„Brauchen Filme Sexszenen?“, fragte im August Spiegel online. Höchste Zeit also, die Sache auch hier zu verhandeln. Zuerst Folgendes: Solange Menschen Sex haben, gehört Sex auf die Leinwand. Wobei natürlich nicht jede libidinöse Interaktion auf Zelluloid gebannt werden muss – die Leute gehen im Film bekanntlich auch so gut wie nie auf die Toilette (außer, sie haben dort Sex). Aber was wäre das Kino ohne nackte Sinnlichkeit und frivole Ekstase? Nun: unvollständig. Doch so leicht war das nicht immer, denn spätestens seit dem Sündenfall gilt die Libido als schambehaftet. Damit verdammte das Tabu die Libido vorerst in Privatsphäre und Kopfkino. Trotzdem wollen alle irgendwie teilhaben. Also: Ab in die Kunst damit – Willkommen im Bahnhofskino!
In Lichtspielhäusern sorgen schon früh behördliche Sittenwächter für Ruhe und Ordnung. Doch auch jenseits verruchter Leinwandspelunken bahnt sich die Nacktheit ihren Weg und wird gesellschaftsfähig: Anfangs vornehmlich im europäischen Arthouse, wenig später fällt das Tabu auch für die breite Masse. Der große Durchbruch dann ab den 1980ern: Frau zeigt Brust, Mann zeigt Po – Mickey Rourke („9 ½ Wochen“, „Wilde Orchidee“) und Michael Douglas („Basic Instinct“, „Eine verhängnisvolle Affäre) erwachsen im Beisein weiblicher Prominenz, die sich freizügig gibt, zum Sexsymbol. Die (vornehmlich weibliche) Entblößung gerät dabei gar zum emanzipatorischen Befreiungsakt: Madonnas sexueller Ausbruch 1992 mit ihrem Album „Erotica“, ihrem Bildband „Sex“ und ihrer Hauptrolle in Ulli Edels Erotikthriller „Body of Evidence“ macht nicht nur alle Geschlechter schwach, sondern strotzt vor Selbstbewusstsein. Eine frivole Welle Mitten in den Zeiten von AIDS, Ronald Reagan und George Bush.

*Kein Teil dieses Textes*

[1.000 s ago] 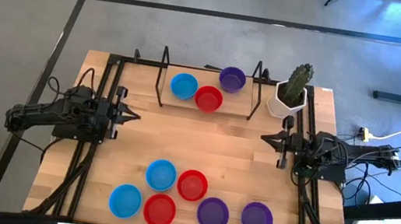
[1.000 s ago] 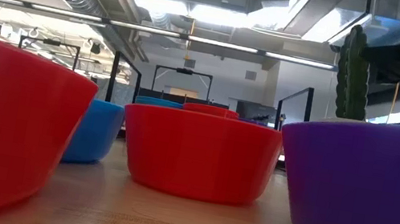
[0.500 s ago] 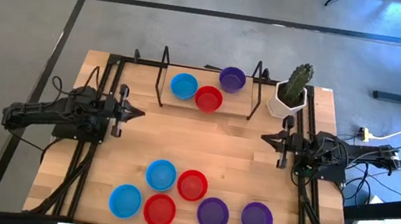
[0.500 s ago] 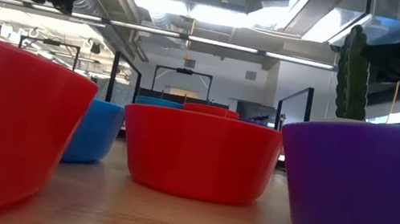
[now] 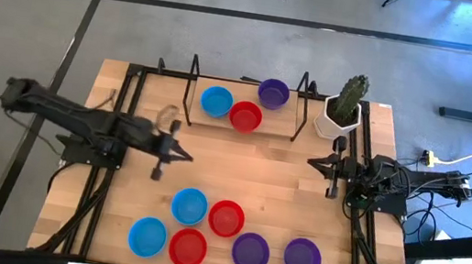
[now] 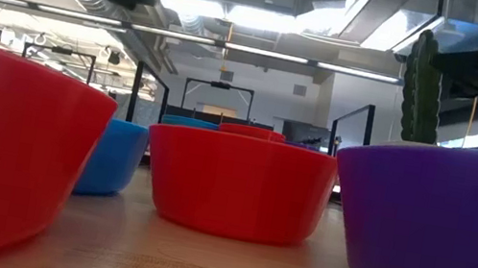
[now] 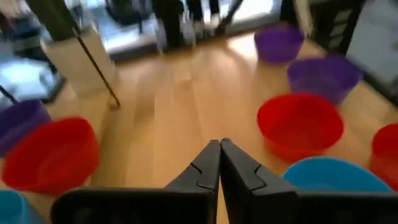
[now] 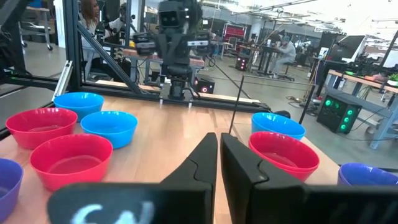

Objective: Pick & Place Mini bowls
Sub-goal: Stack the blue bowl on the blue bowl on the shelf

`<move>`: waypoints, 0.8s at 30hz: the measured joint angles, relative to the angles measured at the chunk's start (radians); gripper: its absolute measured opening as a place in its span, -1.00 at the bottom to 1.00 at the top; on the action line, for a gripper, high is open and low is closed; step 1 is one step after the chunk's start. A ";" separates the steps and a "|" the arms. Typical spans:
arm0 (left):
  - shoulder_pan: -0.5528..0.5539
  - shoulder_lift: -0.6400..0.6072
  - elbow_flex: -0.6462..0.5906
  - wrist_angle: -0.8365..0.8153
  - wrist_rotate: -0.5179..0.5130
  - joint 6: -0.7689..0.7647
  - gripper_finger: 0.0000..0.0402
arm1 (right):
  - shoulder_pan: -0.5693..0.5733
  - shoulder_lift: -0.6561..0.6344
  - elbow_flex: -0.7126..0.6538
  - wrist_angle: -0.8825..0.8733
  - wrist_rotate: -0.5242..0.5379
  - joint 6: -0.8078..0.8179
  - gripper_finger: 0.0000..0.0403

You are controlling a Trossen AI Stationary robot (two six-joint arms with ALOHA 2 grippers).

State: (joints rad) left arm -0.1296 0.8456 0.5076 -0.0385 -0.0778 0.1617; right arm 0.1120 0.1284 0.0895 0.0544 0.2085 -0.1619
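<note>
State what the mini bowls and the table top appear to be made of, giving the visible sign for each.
Mini bowls: probably plastic, going by their even bright colour, smooth walls and soft sheen.
Table top: apparently wood, with pale planks showing grain lines and a matt finish.

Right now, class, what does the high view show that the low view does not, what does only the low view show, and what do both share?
Only the high view shows all nine bowls: three in the rack and six near the front, with the left claw out over the table and the right claw at the right side. Only the low view shows the ceiling lights and the room behind. Both show the cactus and red, blue and purple bowls.
</note>
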 joint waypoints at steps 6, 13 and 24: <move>-0.115 0.298 0.266 -0.306 -0.112 -0.153 -0.71 | 0.000 0.000 0.000 0.000 -0.001 0.005 -0.88; -0.156 0.566 0.425 -0.577 -0.065 -0.279 -0.20 | 0.000 0.000 0.000 -0.001 -0.001 0.005 -0.88; -0.086 0.751 0.429 -0.559 -0.006 -0.246 0.30 | 0.000 0.000 0.000 -0.001 -0.002 0.021 -0.88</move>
State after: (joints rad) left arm -0.2159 1.5966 0.9367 -0.5974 -0.0843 -0.0841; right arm 0.1120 0.1284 0.0895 0.0536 0.2070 -0.1413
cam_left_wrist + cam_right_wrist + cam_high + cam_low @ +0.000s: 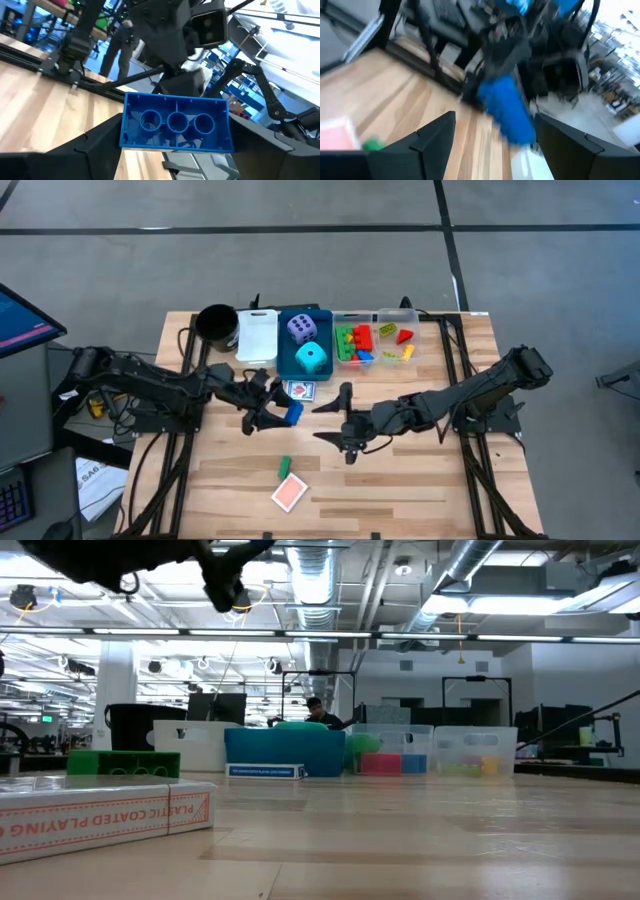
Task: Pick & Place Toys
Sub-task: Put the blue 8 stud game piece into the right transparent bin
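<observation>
Pale wooden table top point(400, 480) under both dark arms, open workshop hall behind

Left gripper point(283, 413) raised over the table centre, just in front of the blue plastic bin point(286, 356), clamped on a blue plastic brick point(176, 123) with its three round sockets facing the wrist camera

Right gripper point(338, 418) just beside that brick, on the side away from the left arm, fingers spread wide and empty

Purple soft die point(299, 328) and cyan soft die point(311, 358) inside the blue bin

Small green plastic brick point(284, 467) and red-backed playing card box point(289, 493) lying well in front of the bin, near the front edge

Loose playing card point(300, 389) flat on the wood just in front of the bin

More small coloured bricks point(355, 342) in the clear plastic bins point(378, 315) beside the blue bin
</observation>
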Robot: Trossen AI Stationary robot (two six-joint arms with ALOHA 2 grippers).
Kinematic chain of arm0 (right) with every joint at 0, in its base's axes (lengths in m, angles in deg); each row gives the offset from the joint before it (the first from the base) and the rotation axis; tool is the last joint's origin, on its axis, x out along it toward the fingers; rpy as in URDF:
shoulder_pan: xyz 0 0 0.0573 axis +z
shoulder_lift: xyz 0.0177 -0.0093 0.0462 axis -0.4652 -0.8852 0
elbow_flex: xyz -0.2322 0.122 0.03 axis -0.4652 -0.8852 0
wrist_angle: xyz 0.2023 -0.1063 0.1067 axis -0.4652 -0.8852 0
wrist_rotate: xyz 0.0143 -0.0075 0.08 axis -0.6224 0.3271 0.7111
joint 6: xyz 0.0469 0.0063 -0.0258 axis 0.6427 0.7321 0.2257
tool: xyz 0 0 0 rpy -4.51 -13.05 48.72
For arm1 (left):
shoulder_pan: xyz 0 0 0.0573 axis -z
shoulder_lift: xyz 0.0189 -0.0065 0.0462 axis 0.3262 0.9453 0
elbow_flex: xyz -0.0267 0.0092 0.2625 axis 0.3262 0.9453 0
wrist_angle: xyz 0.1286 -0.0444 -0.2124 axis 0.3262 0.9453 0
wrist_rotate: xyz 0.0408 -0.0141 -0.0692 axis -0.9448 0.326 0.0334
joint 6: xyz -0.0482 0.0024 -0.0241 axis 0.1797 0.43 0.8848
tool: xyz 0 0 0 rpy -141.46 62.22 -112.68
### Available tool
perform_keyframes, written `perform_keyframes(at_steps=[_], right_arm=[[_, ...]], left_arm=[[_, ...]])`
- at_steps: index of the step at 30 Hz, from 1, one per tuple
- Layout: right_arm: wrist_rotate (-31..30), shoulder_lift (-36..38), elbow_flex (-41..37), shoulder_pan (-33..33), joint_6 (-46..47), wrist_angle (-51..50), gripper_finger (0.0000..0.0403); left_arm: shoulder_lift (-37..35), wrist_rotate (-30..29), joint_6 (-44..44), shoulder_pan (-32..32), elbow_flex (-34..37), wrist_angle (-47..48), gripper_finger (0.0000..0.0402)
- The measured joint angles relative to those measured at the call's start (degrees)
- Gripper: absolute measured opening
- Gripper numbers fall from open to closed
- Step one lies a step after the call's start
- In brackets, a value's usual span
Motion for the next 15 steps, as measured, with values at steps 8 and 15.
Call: perform_keyframes(at_steps=[8, 15], right_arm=[[0.05, -4.20, 3.90, -0.68, -4.15, 0.02, 0.0268], [2.70, -5.15, 5.38, -0.74, -4.05, 0.08, 0.0268]], left_arm=[[6.79, 3.99, -0.02, -0.13, -4.93, -0.03, 0.0307], [7.67, 4.17, -0.02, -0.59, -5.71, -0.87, 0.0308]])
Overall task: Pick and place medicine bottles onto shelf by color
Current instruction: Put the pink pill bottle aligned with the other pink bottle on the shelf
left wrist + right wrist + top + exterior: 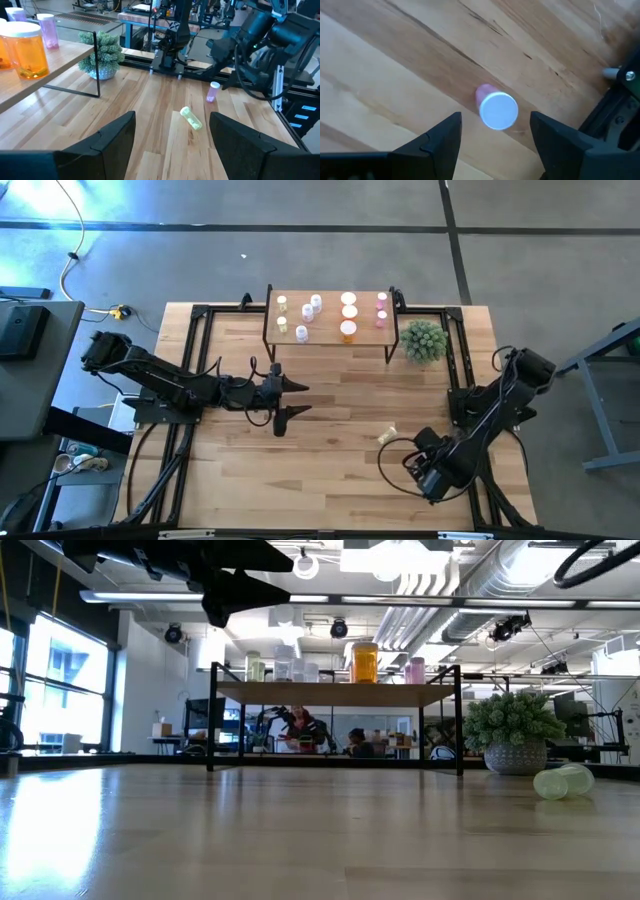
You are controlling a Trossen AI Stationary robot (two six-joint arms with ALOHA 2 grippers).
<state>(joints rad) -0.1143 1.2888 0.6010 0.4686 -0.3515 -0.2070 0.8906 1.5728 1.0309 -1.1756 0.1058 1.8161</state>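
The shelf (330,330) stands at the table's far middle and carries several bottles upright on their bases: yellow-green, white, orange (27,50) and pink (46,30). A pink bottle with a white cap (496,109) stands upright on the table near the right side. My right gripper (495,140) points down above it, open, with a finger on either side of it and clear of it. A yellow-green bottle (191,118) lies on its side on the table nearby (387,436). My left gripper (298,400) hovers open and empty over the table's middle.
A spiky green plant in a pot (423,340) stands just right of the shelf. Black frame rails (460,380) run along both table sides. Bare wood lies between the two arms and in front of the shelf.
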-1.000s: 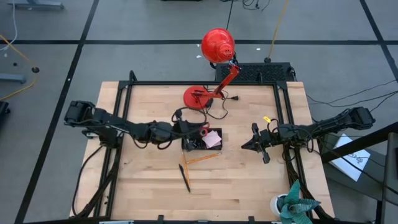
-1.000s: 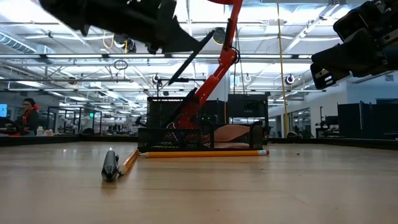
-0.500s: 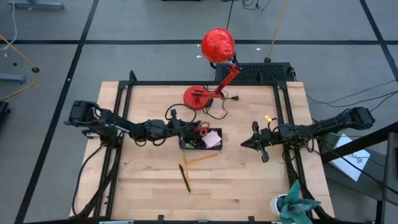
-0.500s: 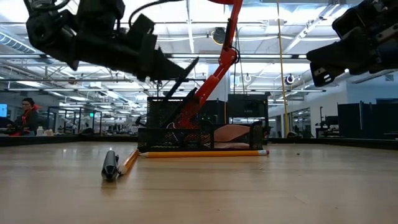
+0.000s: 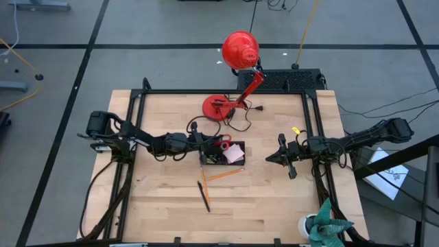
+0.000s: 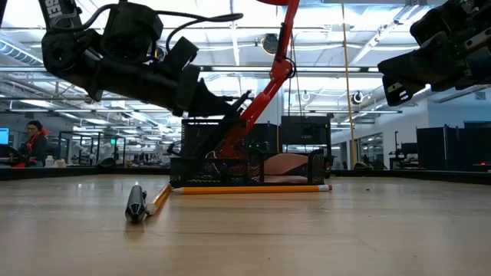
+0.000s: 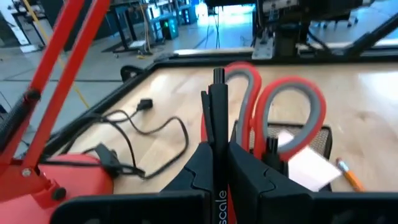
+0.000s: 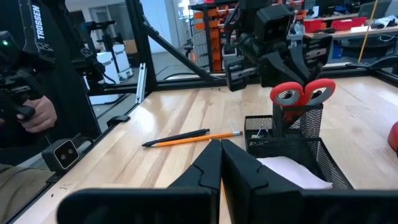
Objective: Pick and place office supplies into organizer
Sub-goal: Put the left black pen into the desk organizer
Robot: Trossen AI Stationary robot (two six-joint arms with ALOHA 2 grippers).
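Note:
The black mesh organizer point(image 5: 223, 156) stands mid-table with red-handled scissors point(image 7: 273, 112) upright in its tall cup and a pink sticky-note pad point(image 5: 234, 154) in its low tray. My left gripper point(image 5: 204, 142) reaches in from the table's left, shut on a black pen point(image 7: 217, 106) at the cup's top. An orange pencil point(image 5: 223, 174) lies just in front of the organizer. Another black pen point(image 5: 204, 196) lies nearer the front edge, beside a second pencil point(image 6: 159, 199). A tiny yellow piece point(image 5: 294, 131) lies at the right. My right gripper point(image 5: 273, 159) hovers shut right of the organizer. My left gripper pinches the black pen's shaft point(image 7: 217, 134) between its two fingers. The pen lies along the fingers and sticks out ahead of them. The fingers come from the table's left, almost level and tipped slightly down. The pen is clear of the table, its free end point(image 6: 245, 97) beside the scissors' handles.
A red desk lamp has its round base point(image 5: 218, 108) behind the organizer, its head point(image 5: 240, 49) beyond the far edge and its cord point(image 5: 241, 123) on the wood. A black frame point(image 5: 137, 123) rims the table. A potted plant point(image 5: 322, 226) stands at the near right corner.
My left gripper has come down toward the organizer, still shut on the black pen. The pen pointed steeply up and is now near level. Its free end has dropped from well above the organizer to the top of the tall cup.

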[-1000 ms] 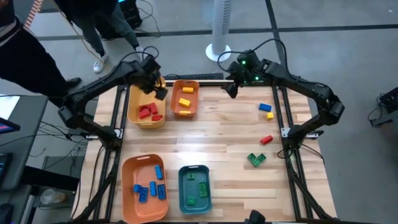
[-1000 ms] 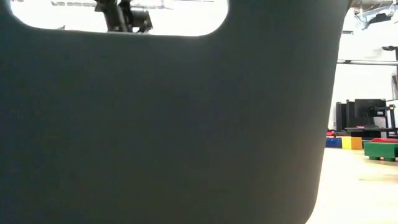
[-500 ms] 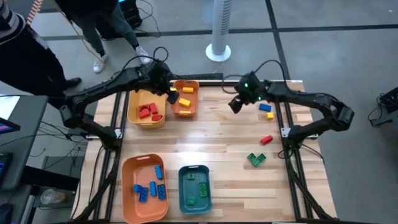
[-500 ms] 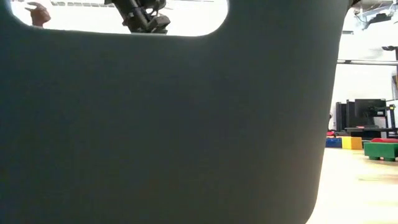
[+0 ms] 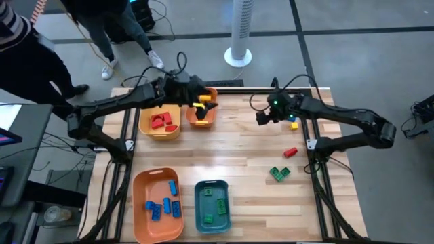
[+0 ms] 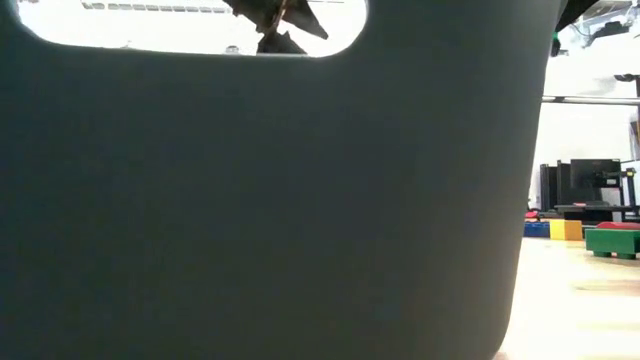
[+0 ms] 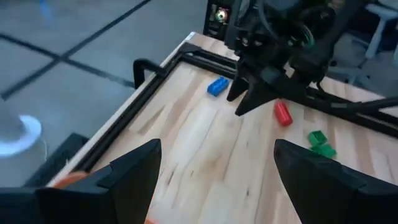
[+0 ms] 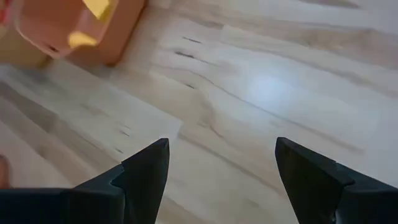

Seither bleibt auch das Mainstream-Kino sinnlich, ist damit aber nicht mehr provokant. Das Tabu ist überwunden, und wenn sich Formate wie „50 Shades of Grey“ 2015 als Tabubruch gerieren, ist das nur noch zutiefst bieder. Der Arthouse-Sektor überwindet im Laufe der Zeit letzte Schranken (Gaspar Noé: „Love“), „Game of Thrones“ macht irgendwann für die große Masse den Deckel drauf: Primäre und sekundäre Geschlechtsorgane, Nacktheit, Kastration: Was „Caligula“ 1979 mit Hardcore-Nachdrehs zur Skandal-Schmuddelperle erhebt, ist seit HBO Mainstream. Überhaupt wird Nacktheit im Kino heute oft angenehm unverkrampft behandelt („Poor Things“, „The Substance“) – man könnte fast meinen, Sex gehöre dazu! Und Deutschland? Deutschlands Kino ist nicht prüde, aber unauffällig. Es braucht den Skandal nicht und begnügt sich regelmäßig mit dem Gemächt von Lars Eidinger. Ansonsten ist alles klar von der FSK reguliert, und man hat von dieser Seite keine Zensur zu befürchten, solang folgende Auflage eingehalten wird: „Sexualität wird dargestellt, ist aber in einen inhaltlichen Kontext eingebunden“, heißt es für die Kategorie FSK 18. Sex ist also auf der Leinwand offiziell zumutbar – zumindest im Kontext. Sex ohne Kontext muss man sich weiterhin woanders suchen. Viel Erfolg!